Mere appearance: MH further defines "mere appearance" as a special form of the appearance relation. If X does not show itself, but instead "emanates" or produces Y, which does show itself and which indicates the occurrence of X; and if X cannot ever in principle show itself; and if further Y bears no intelligible relation to the true nature of X; then we have a case of mere appearance. The symptoms of a disease bear an intelligible relation to the disease – the disease explains the symptoms. The wind bears an intelligible relation to the change in barometric pressure – again, the pressure explains the wind. On a certain old-fashioned way of reading Kant, what Kant calls "things in themselves" or "noumena" cause what he calls "appearances" or "phenomena," but since the things in themselves are neither spatial nor temporal, they are not anything like the appearances. Further we cannot experience things in themselves. Thus, the things in themselves "merely appear" by way of what Kant calls "appearances."
Just when you thought you got it: MH uses the term "appearance" to pick out not just the X that announces itself by way of the phenomenon Y, but also the "activity," as it were, in which X is engaged. That is, appearance" picks out both what appears and the business of appearing. Watch for this in the text and don't let it get you confused.

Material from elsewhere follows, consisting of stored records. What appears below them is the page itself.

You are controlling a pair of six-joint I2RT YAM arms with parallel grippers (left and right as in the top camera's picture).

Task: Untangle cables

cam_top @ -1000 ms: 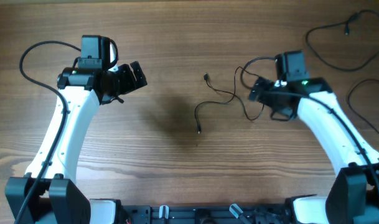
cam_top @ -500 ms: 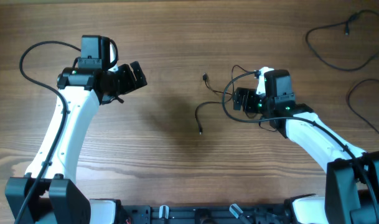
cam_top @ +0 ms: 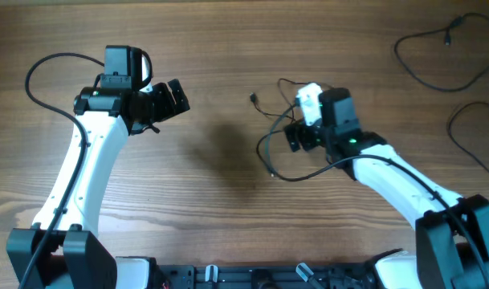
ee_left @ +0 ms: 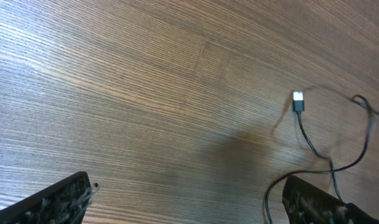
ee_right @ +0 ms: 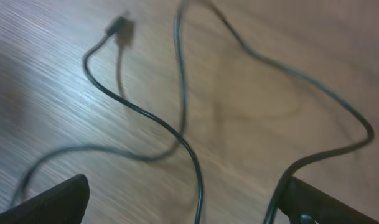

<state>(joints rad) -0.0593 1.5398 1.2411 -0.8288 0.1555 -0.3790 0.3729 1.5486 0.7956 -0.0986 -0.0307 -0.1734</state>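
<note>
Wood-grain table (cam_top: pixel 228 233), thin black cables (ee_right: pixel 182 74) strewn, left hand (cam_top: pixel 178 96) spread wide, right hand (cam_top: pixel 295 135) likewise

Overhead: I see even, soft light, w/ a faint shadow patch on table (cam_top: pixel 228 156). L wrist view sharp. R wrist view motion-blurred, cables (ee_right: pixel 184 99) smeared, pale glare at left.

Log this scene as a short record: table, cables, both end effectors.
table: wood
cables: thin black strands crossing in a loose tangle, mid-table
plug: one tip lying free at the tangle's edge
other cables: lying apart near the far right corner
left end effector: open, holding nothing, apart from the tangle
right end effector: open, above the tangle, nothing gripped
</note>
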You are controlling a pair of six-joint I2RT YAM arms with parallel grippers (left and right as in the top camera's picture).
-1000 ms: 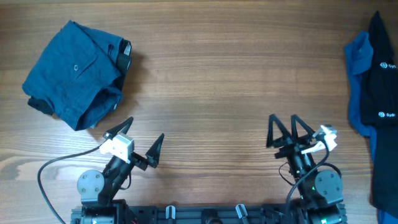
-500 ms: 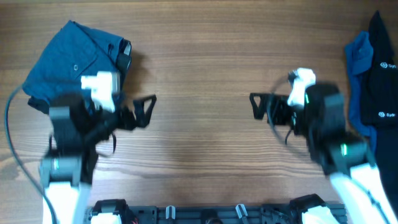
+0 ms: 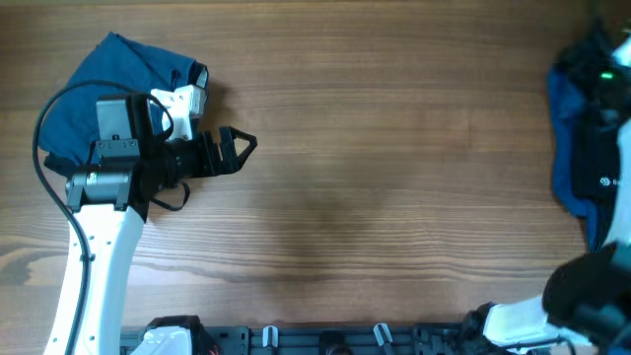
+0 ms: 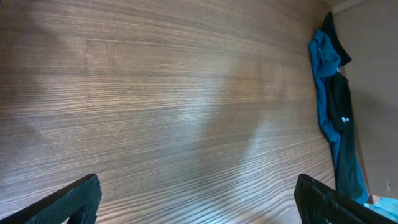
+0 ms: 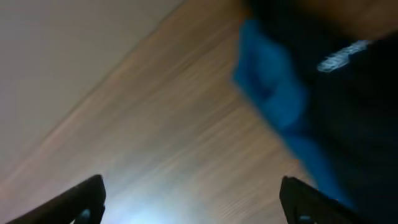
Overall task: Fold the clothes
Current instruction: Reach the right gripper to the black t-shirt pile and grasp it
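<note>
Hovering left fingers (image 4: 78,198) wide, arm hiding part of dark blue garment (image 3: 84,89); right fingers (image 5: 84,198) wide, blurred, near black shirt (image 5: 354,112) and blue shirt (image 5: 273,87), both cropped.

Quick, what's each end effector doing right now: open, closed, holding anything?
Left end effector: open, holding nothing.
Right end effector: open, nothing between its fingers.
</note>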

The formal concept of the phenomenon: MH uses this term to pick out the concept of the phenomenon, "when we leave indefinite which entities we consider as 'phenomena'" (p. 54). That is, the formal concept of the phenomenon abstracts away from or remains entirely neutral about which things are phenomena and which things aren't. So again, the formal concept of the phenomenon is a generic concept, covering all more specific concepts of types of phenomena. This becomes clearer by contrasting the formal concept of the phenomenon with:
The ordinary concept of the phenomenon: that which "is accessible through the empirical 'intuition' in, let's say, Kant's sense" (p. 54). That is, something is a phenomenon in the ordinary sense, if we experience it by means of the five senses. We may speak of "visual phenomena" or "auditory phenomena" in this sense.
The phenomenological concept of the phenomenon: MH argues that there is a distinctive sort of phenomenon, something that "is necessarily the theme whenever we exhibit something explicitly" (p. 59). Recall that last class I explained how in order to experience anything at all, we must have a "pre-understanding" of its being. Everything we encounter, we understand in terms of our implicit, practical mastery of its being. This means that being, as it were, pervades every phenomenon and makes it possible as a phenomenon. What I mean by saying that being "makes every phenomenon possible as a phenomenon" is simply that, e.g., a cat could not be manifest for us, if we did not have some kind of understanding of its being. The cat might be there (be "present-at-hand;" remember: we can't say "exist," since MH has reserved that for Dasein), but it could not show itself to us. Thus, being makes all phenomena possible as phenomena; it is necessarily pre-understood, whenever anything shows itself to us. It is, in MH's words, the "meaning and ground" of phenomena.